PowerFlex software-defined storage, empowers organizations to harness the power of software, so they can embrace change while achieving consistent predictable outcomes.
PowerFlex is designed to deliver flexibility, elasticity, and simplicity with predictable performance and resiliency at scale, by combining compute and high-performance storage resources in a managed unified fabric.
In addition to delivering high-performance block storage with rich data services, PowerFlex offers simple yet comprehensive tool-set for IT operations and lifecycle management of the entire infrastructure, helping automate infrastructure workflows.
PowerFlex software components are installed on the application servers and communicate via a standard LAN to handle the application I/O requests sent to PowerFlex block volumes. An extremely efficient decentralized block I/O flow, combined with a distributed, sliced volume layout, results in a massively parallel I/O system that can scale up to thousands of nodes.
PowerFlex software components are:
- Meta Data Manager (MDM)—Configures and monitors the system. The MDM can be configured in redundant cluster mode, with three members. MDMs are installed on the controller nodes providing high availability and redundancy.
- Storage Data Server (SDS)—Manages the capacity of a single server and acts as a back-end for data access. The SDSs are installed on the Dell EMC VxFlex Ready Nodes.

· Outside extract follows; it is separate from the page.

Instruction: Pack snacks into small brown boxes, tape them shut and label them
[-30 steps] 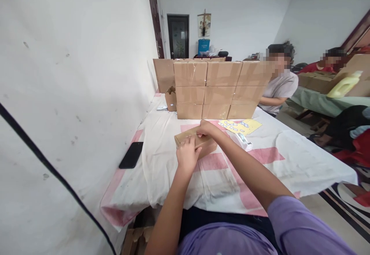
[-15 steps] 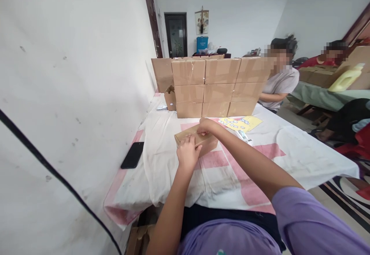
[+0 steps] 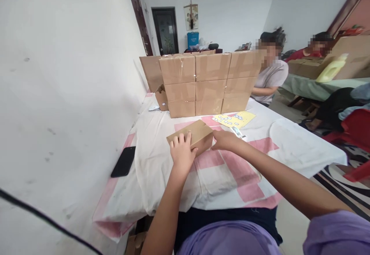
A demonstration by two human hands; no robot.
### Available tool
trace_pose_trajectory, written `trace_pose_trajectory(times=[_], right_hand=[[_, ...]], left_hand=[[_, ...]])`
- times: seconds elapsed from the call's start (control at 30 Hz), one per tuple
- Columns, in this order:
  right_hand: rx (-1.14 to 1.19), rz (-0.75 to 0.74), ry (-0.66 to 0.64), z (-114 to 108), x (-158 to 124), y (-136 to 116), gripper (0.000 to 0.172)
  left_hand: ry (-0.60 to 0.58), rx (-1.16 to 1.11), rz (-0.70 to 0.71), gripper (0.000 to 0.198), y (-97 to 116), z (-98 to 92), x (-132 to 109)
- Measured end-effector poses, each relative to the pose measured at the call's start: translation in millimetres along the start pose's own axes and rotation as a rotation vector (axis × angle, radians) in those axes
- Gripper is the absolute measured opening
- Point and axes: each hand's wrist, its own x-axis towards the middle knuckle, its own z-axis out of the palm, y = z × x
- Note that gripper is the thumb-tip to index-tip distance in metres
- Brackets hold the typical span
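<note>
Cloth-covered counter (image 3: 156, 178) carries a cardboard box (image 3: 200, 130), likely light, stiff, best held by ends; left hand (image 3: 182, 149) spread atop, right hand (image 3: 226, 140) grip unclear.

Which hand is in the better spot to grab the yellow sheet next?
Probably the right hand: it is at the right end of the front box, closer to the yellow sheet. The left hand lies across the box's top, farther away.
</note>
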Motion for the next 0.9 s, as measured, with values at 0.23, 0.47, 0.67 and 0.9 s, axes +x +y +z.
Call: trace_pose_trajectory(times=[0.23,0.47,0.67,0.9], right_hand=[[0.324,0.183,0.175,22,-17,150,0.025],[0.359,0.222,0.353,37,55,256,0.028],[0.136,0.112,0.281,36,147,267,0.046],[-0.063,-0.038,0.070,30,207,271,0.041]], left_hand=[[-0.035,0.068,0.091,0.062,-2,2.1,19],[-0.038,-0.018,0.313,0.058,-34,22.0,20],[0.043,0.021,0.434,0.058,-43,26.9,23],[0.080,0.041,0.469,0.059,-41,22.3,24]])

- Storage Data Client (SDC)—A lightweight device driver that exposes PowerFlex volumes as block devices to the application that resides on the same server on which the SDC is installed. SDCs are installed on the compute nodes for providing volume access to the instances and also on the controllers to enable Glance to access the volumes.
- Storage Data Replication (SDR)—SDR are not supported nor tested in Dell EMC Ready Architecture for Red Hat OpenStack Platform 16.1-Flex.
Another important component which is critical for PowerFlex users in an OpenStack environment is the PowerFlex Gateway. The gateway is utilized for configuration updates, deployment and various lifecycle management activities, but also acts as an endpoint for API calls (passed to the MDM) made through the Cinder driver over HTTPS.
A graphical user interface, also known as the PowerFlex dashboard, is installed as a VM on the Solution Admin Host. Please do not run the PowerFlex dashboard for any storage configuration to avoid bypassing Cinder control. Instead, monitor and analyze Key performance indicators (KPIs) in the PowerFlex dashboard. Dell EMC PowerFlex Cinder driver gateway is deployed as a VM on the Solution Admin Host PowerFlex interface with Cinder through API calls.